====== STORED DATA ======

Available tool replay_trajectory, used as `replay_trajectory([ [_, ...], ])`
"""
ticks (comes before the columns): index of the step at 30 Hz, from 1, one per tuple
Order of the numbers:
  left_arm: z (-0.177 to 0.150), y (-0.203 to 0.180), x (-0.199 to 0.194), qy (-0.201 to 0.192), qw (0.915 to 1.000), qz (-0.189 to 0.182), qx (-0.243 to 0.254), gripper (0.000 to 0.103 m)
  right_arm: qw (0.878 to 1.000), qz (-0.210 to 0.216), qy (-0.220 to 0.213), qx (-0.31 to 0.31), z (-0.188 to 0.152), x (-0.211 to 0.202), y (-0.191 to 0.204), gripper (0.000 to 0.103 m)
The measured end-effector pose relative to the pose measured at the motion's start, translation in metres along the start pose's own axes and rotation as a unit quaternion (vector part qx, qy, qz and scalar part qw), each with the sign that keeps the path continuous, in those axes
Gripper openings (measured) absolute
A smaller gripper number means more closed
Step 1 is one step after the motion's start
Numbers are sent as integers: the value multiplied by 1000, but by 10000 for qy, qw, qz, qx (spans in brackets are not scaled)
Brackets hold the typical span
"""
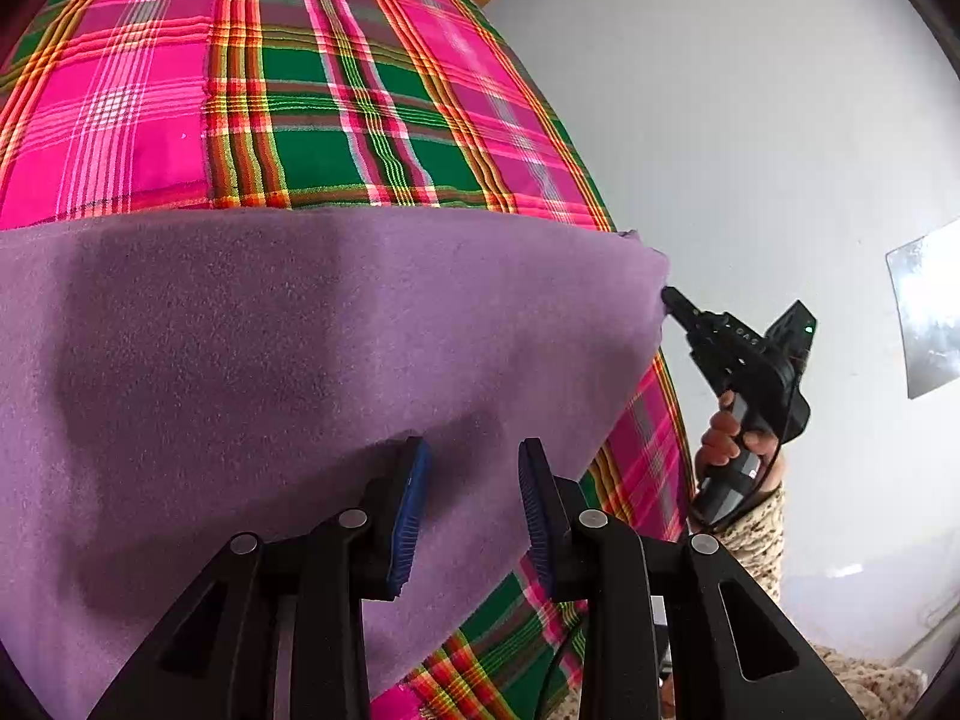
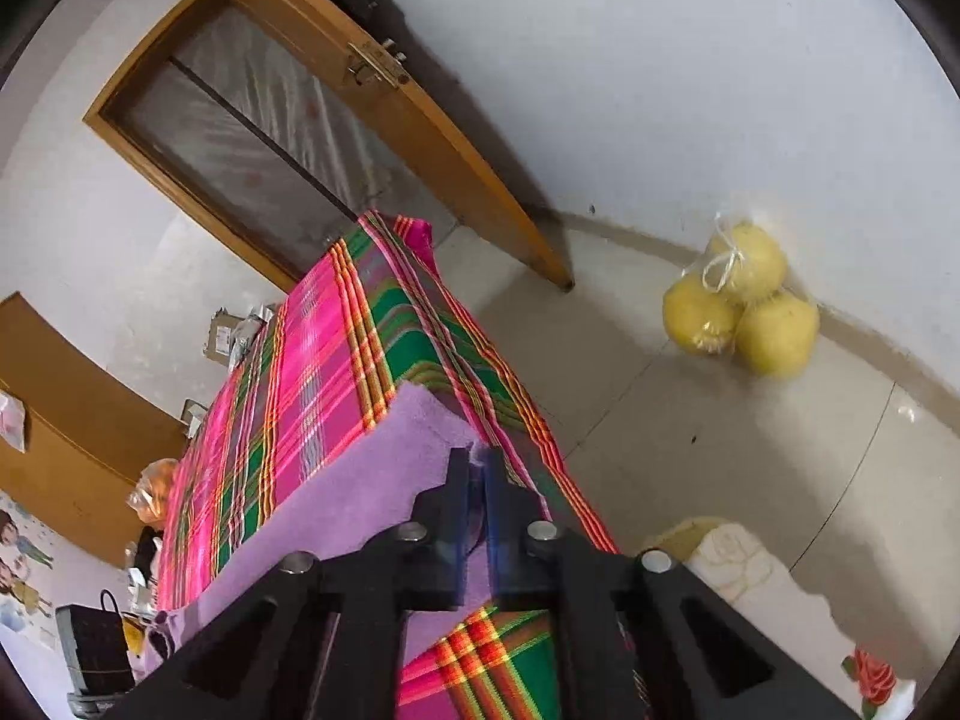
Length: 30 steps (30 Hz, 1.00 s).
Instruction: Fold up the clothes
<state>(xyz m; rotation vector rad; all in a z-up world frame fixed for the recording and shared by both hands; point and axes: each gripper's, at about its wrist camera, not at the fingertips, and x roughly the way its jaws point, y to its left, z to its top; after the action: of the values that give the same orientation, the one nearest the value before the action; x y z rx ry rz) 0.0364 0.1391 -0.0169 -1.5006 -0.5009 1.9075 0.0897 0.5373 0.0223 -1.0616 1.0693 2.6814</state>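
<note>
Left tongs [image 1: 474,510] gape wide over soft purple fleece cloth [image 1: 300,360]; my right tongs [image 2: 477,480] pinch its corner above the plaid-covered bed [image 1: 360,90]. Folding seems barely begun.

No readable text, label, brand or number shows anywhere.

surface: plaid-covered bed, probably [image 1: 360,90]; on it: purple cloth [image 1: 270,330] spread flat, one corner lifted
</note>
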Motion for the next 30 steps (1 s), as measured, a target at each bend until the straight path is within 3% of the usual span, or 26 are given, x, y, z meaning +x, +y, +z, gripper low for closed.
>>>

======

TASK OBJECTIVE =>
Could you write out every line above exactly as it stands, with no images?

ANSWER TO THIS EXERCISE =>
Available tool replay_trajectory, used as `replay_trajectory([ [_, ...], ])`
"""
ticks (comes before the columns): index of the step at 30 Hz, from 1, one per tuple
Order of the numbers:
  left_arm: z (-0.177 to 0.150), y (-0.203 to 0.180), x (-0.199 to 0.194), qy (-0.201 to 0.192), qw (0.915 to 1.000), qz (-0.189 to 0.182), qx (-0.243 to 0.254), gripper (0.000 to 0.103 m)
  right_arm: qw (0.878 to 1.000), qz (-0.210 to 0.216), qy (-0.220 to 0.213), qx (-0.31 to 0.31), z (-0.188 to 0.152), x (-0.211 to 0.202), y (-0.191 to 0.204), gripper (0.000 to 0.103 m)
The measured end-effector pose relative to the pose measured at the motion's start, translation in metres along the start pose's own axes and rotation as a unit quaternion (vector part qx, qy, qz and scalar part qw), each with the sign that keeps the path continuous, in those axes
Gripper openings (measured) absolute
A smaller gripper number means more closed
Step 1 is one step after the motion's start
Numbers are sent as integers: the value multiplied by 1000, but by 10000 for qy, qw, qz, qx (spans in brackets are not scaled)
Brackets hold the typical span
"""
Length: 30 steps (30 Hz, 1.00 s).
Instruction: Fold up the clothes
<state>(xyz m; rotation vector rad; all in a z-up world frame fixed for the recording and shared by both hands; point and axes: each gripper's, at about its wrist camera, not at the fingertips, and x roughly the way its jaws point, y to its left, z to its top; after the action: of the values that give the same orientation, the one nearest the value before the action; x y z rx ry rz) 0.0364 0.1391 -0.0169 -1.5006 -0.5009 1.9075 0.0897 0.5373 0.0223 -1.0616 1.0693 2.6814</state>
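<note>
Left tongs [image 1: 474,510] gape wide over soft purple fleece cloth [image 1: 300,360]; my right tongs [image 2: 477,480] pinch its corner above the plaid-covered bed [image 1: 360,90]. Folding seems barely begun.

No readable text, label, brand or number shows anywhere.

surface: plaid-covered bed, probably [image 1: 360,90]; on it: purple cloth [image 1: 270,330] spread flat, one corner lifted
</note>
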Motion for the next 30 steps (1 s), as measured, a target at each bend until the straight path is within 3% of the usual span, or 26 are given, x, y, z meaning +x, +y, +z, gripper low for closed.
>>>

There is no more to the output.